확인해보니 DualPrivotQuicksort라는 클래스의 sort 메서드를 그대로 사용하네요. 매개변수만 받은 값에 따라 적절히 변경해주네요.

아래가 DualPivotQuicksort의 sort 메서드입니다.


/**
     * Sorts the specified range of the array using the given
     * workspace array slice if possible for merging
     *
     * @param a the array to be sorted
     * @param left the index of the first element, inclusive, to be sorted
     * @param right the index of the last element, inclusive, to be sorted
     * @param work a workspace array (slice)
     * @param workBase origin of usable space in work array
     * @param workLen usable size of work array
     */
    static void sort(int[] a, int left, int right,
                     int[] work, int workBase, int workLen) {
        // Use Quicksort on small arrays
        if (right - left < QUICKSORT_THRESHOLD) {
            sort(a, left, right, true);
            return;
        }

        /*
         * Index run[i] is the start of i-th run
         * (ascending or descending sequence).
         */
        int[] run = new int[MAX_RUN_COUNT + 1];
        int count = 0; run[0] = left;

        // Check if the array is nearly sorted
        for (int k = left; k < right; run[count] = k) {
            // Equal items in the beginning of the sequence
            while (k < right && a[k] == a[k + 1])
                k++;
            if (k == right) break;  // Sequence finishes with equal items
            if (a[k] < a[k + 1]) { // ascending
                while (++k <= right && a[k - 1] <= a[k]);
            } else if (a[k] > a[k + 1]) { // descending
                while (++k <= right && a[k - 1] >= a[k]);
                // Transform into an ascending sequence
                for (int lo = run[count] - 1, hi = k; ++lo < --hi; ) {
                    int t = a[lo]; a[lo] = a[hi]; a[hi] = t;
                }
            }

            // Merge a transformed descending sequence followed by an
            // ascending sequence
            if (run[count] > left && a[run[count]] >= a[run[count] - 1]) {
                count--;
            }

            /*
             * The array is not highly structured,
             * use Quicksort instead of merge sort.
             */
            if (++count == MAX_RUN_COUNT) {
                sort(a, left, right, true);
                return;
            }
        }

        // These invariants should hold true:
        //    run[0] = 0
        //    run[<last>] = right + 1; (terminator)

        if (count == 0) {
            // A single equal run
            return;
        } else if (count == 1 && run[count] > right) {
            // Either a single ascending or a transformed descending run.
            // Always check that a final run is a proper terminator, otherwise
            // we have an unterminated trailing run, to handle downstream.
            return;
        }
        right++;
        if (run[count] < right) {
            // Corner case: the final run is not a terminator.

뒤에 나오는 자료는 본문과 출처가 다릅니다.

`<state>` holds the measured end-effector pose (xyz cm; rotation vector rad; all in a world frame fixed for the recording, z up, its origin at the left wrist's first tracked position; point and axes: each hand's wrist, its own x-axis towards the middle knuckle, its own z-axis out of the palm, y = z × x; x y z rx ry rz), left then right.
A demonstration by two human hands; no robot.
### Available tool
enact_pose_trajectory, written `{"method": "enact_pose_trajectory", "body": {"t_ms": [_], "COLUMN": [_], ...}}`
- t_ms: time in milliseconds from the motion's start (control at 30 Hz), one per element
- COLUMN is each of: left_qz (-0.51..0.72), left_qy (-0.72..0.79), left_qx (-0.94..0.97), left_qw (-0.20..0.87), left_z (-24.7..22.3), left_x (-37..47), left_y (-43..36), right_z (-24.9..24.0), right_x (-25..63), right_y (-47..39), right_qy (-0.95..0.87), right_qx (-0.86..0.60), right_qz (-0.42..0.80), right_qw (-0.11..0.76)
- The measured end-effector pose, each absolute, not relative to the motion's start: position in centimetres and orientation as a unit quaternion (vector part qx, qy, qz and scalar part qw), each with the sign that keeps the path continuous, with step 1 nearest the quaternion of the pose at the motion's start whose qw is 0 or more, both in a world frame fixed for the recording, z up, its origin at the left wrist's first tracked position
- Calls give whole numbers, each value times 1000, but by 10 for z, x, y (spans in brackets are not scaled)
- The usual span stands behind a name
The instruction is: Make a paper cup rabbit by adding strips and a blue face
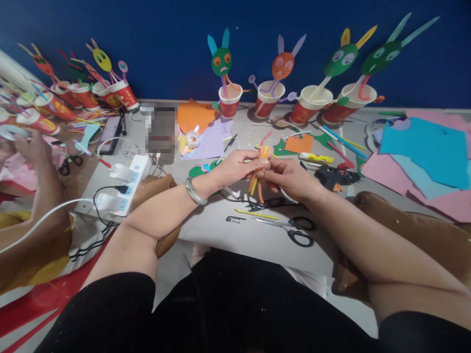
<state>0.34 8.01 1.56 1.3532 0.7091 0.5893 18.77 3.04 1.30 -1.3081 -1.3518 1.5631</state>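
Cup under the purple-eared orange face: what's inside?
Purple strips inside the cup, rising to the orange face. The cup's front wall hides its bottom and the strips' lower ends.

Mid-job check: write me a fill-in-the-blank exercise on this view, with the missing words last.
The left hand and right hand hold narrow strips, coloured yellow and ____.
The pale green bangle is on the ____ wrist.
The metal scissors nearest the person's body have ____ handles.
The wall behind the red-and-white paper cups is ____.
Missing words: orange; left; black; blue.
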Motion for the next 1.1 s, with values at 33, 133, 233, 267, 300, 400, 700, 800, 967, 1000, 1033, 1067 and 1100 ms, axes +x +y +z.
{"method": "enact_pose_trajectory", "body": {"t_ms": [33, 133, 233, 267, 300, 400, 700, 800, 967, 1000, 1033, 1067, 1100], "left_qz": [266, 274, 283, 286, 290, 300, 298, 305, 320, 322, 323, 324, 324], "left_qy": [315, 320, 322, 321, 321, 321, 333, 347, 385, 388, 389, 388, 387], "left_qx": [606, 607, 607, 607, 606, 599, 567, 554, 523, 519, 516, 513, 511], "left_qw": [680, 674, 669, 668, 668, 670, 692, 692, 690, 691, 692, 694, 696], "left_z": [15, 16, 19, 20, 21, 24, 27, 27, 27, 27, 26, 26, 25], "left_x": [3, 4, 4, 4, 5, 5, 5, 6, 7, 7, 7, 7, 7], "left_y": [80, 79, 78, 78, 77, 77, 77, 78, 80, 81, 81, 82, 82], "right_z": [13, 11, 10, 10, 10, 12, 11, 13, 25, 28, 30, 32, 33], "right_x": [188, 187, 186, 185, 185, 185, 184, 185, 210, 219, 229, 239, 249], "right_y": [30, 31, 31, 32, 32, 31, 31, 30, 43, 50, 59, 70, 81], "right_qy": [-520, -515, -511, -510, -509, -508, -500, -514, -607, -617, -621, -615, -609], "right_qx": [-503, -501, -493, -492, -492, -496, -511, -513, -585, -626, -671, -716, -733], "right_qz": [600, 602, 605, 605, 605, 601, 599, 589, 449, 384, 311, 237, 212], "right_qw": [341, 348, 360, 363, 365, 367, 361, 354, 296, 283, 258, 229, 214]}}
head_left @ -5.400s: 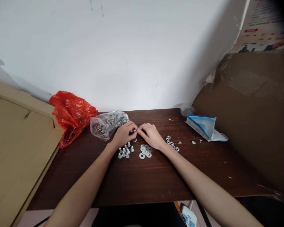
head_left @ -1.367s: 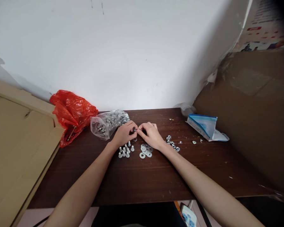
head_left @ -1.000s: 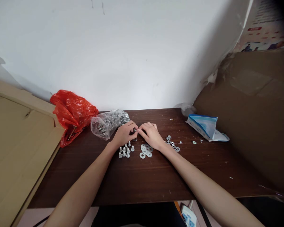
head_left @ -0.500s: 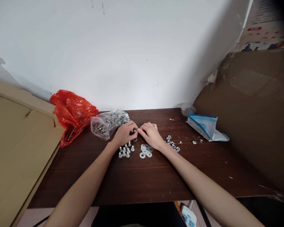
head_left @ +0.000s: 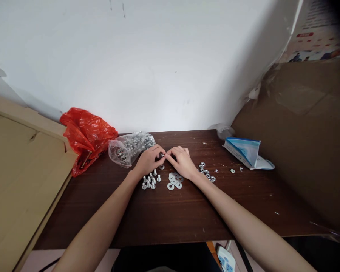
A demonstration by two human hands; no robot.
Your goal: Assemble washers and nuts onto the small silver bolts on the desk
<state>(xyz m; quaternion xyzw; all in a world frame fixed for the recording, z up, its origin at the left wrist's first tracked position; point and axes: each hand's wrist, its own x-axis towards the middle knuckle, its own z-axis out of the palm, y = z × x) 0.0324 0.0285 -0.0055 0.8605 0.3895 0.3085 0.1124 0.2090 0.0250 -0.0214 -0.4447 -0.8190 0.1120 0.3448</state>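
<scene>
My left hand [head_left: 150, 160] is closed in a pinch round a small metal bolt [head_left: 162, 155], mostly hidden by the fingers. At the bolt's right end, my right hand [head_left: 182, 161] has thumb and fingertips pressed together; what lies between them is hidden. A single washer [head_left: 161, 166] rests on the table just below the left fingertips. Several bolts [head_left: 149, 184] stand on their heads nearer to me, beside the left wrist. To their right lies an overlapping pile of flat washers [head_left: 174, 181]. Several hex nuts [head_left: 207, 174] are grouped right of my right wrist.
A clear plastic bag [head_left: 132, 147] of metal hardware lies behind my left hand, with a red plastic bag [head_left: 86, 134] farther left. On the right are a blue-and-white packet [head_left: 243, 152] and scraps. Cardboard [head_left: 297, 139] borders the brown table [head_left: 170, 223].
Both hands stay in nearly the same place, fingertips still meeting. The fingers have shifted slightly round the bolt, and more of the single washer shows below them.
</scene>
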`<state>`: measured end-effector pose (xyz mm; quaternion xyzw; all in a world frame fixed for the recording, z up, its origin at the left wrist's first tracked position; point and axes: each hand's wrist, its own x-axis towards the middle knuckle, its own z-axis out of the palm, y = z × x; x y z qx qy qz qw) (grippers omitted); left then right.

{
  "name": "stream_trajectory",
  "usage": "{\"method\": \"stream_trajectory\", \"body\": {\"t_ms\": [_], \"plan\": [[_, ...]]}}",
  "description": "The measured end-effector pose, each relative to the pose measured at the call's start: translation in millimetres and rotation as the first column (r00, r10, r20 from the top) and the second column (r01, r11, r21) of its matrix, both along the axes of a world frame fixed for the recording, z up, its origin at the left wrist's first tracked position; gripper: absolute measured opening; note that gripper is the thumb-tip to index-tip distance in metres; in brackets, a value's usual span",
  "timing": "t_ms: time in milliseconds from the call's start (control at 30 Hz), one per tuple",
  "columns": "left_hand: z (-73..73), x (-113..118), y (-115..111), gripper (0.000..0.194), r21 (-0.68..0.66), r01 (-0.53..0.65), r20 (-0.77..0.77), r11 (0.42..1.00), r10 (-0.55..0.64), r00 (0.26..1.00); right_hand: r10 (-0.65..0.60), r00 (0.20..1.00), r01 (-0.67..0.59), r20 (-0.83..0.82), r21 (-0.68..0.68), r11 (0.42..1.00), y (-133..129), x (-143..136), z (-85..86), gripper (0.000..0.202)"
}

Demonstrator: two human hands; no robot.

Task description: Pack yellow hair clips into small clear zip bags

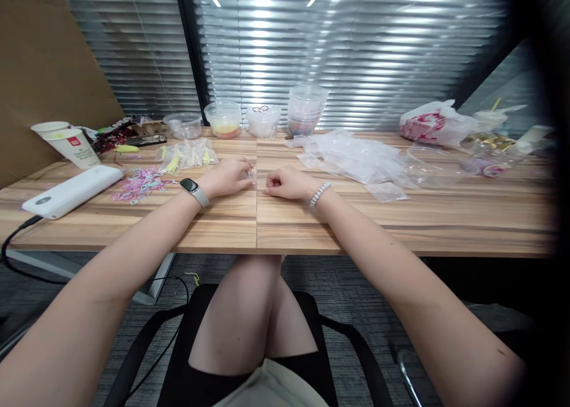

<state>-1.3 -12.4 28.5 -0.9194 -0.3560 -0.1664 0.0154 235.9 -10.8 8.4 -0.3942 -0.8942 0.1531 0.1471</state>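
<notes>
The left hand (227, 177) rests knuckles-up on the counter (401, 217), its fingertips pinched on a small clear bag (252, 175) that lies just where the two counter boards meet. The bag is tiny, see-through and glossy; what is inside it is too small to tell. Held low against the wood like this, the bag appears steadied by the surface as much as by the fingers. The right hand (287, 184) lies just beside it, loosely curled with fingers tucked under, close to the bag but apparently not on it; whether it holds anything small cannot be told. A smartwatch (192, 188) sits on the left wrist, a white bead bracelet (319, 194) on the right.

Supplies lie within arm's reach on both sides. To the left is a loose heap of pastel rubber bands (140, 184), and behind it some filled bags (187, 155). To the right is a spread pile of empty clear bags (356, 155). At the back edge stand clear plastic tubs (267, 119). Far left lie a white power bank (73, 190) and paper cups (71, 143).
</notes>
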Motion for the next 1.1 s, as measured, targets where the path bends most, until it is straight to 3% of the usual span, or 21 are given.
{"method": "stream_trajectory", "body": {"t_ms": [567, 833, 1100], "plan": [[-1.2, -1.3, 1.3, 0.030, -0.024, 0.024, -0.005, 0.999, -0.024, 1.000, -0.005, 1.000, 0.006, 0.022, -0.013, 1.000, -3.2, -1.2, 3.1, 0.025], [-2.3, -0.7, 0.3, 0.040, -0.018, -0.043, -0.068, 0.999, 0.041, 0.997, -0.034, 0.999, 0.034, 0.036, -0.006, 0.999, -7.0, -1.9, 6.7, 0.024], [-2.5, -1.2, -3.0, 0.055, -0.045, -0.037, -0.056, 0.998, 0.034, 0.998, -0.030, 0.998, 0.032, 0.047, -0.026, 0.999, -10.8, -2.1, 11.4, 0.023]]}}
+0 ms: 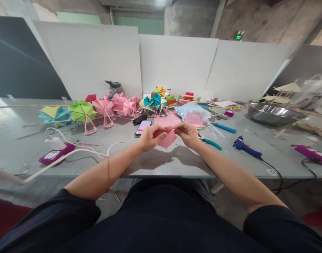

This may happen
            // if a final run is an equals run, or there is a single-element run
            // at the end. Fix up by adding a proper terminator at the end.
            // Note that we terminate with (right + 1), incremented earlier.
            run[++count] = right;
        }

        // Determine alternation base for merge
        byte odd = 0;
        for (int n = 1; (n <<= 1) < count; odd ^= 1);

        // Use or create temporary array b for merging
        int[] b;                 // temp array; alternates with a
        int ao, bo;              // array offsets from 'left'
        int blen = right - left; // space needed for b
        if (work == null || workLen < blen || workBase + blen > work.length) {
            work = new int[blen];
            workBase = 0;
        }
        if (odd == 0) {
            System.arraycopy(a, left, work, workBase, blen);
            b = a;
            bo = 0;
            a = work;
            ao = workBase - left;
        } else {
            b = work;
            ao = 0;
            bo = workBase - left;
        }

        // Merging
        for (int last; count > 1; count = last) {
            for (int k = (last = 0) + 2; k <= count; k += 2) {
                int hi = run[k], mi = run[k - 1];
                for (int i = run[k - 2], p = i, q = mi; i < hi; ++i) {
                    if (q >= hi || p < mi && a[p + ao] <= a[q + ao]) {
                        b[i + bo] = a[p++ + ao];
                    } else {
                        b[i + bo] = a[q++ + ao];
                    }
                }
                run[++last] = hi;
            }
            if ((count & 1) != 0) {
                for (int i = right, lo = run[count - 1]; --i >= lo;
                    b[i + bo] = a[i + ao]
                );
                run[++last] = right;
            }
            int[] t = a; a = b; b = t;
            int o = ao; ao = bo; bo = o;
        }
    }



수정 이력

2021-04-07 09:22:17 에 아래 내용에서 변경 됨 #1

모든 클래스나 메서드가 그렇지만, Ctrl 누르고 사용중인 클래스나 메서드를 클릭하면 됩니다.

확인해보니 DualPrivotQuicksort라는 클래스의 sort 메서드를 그대로 사용하네요.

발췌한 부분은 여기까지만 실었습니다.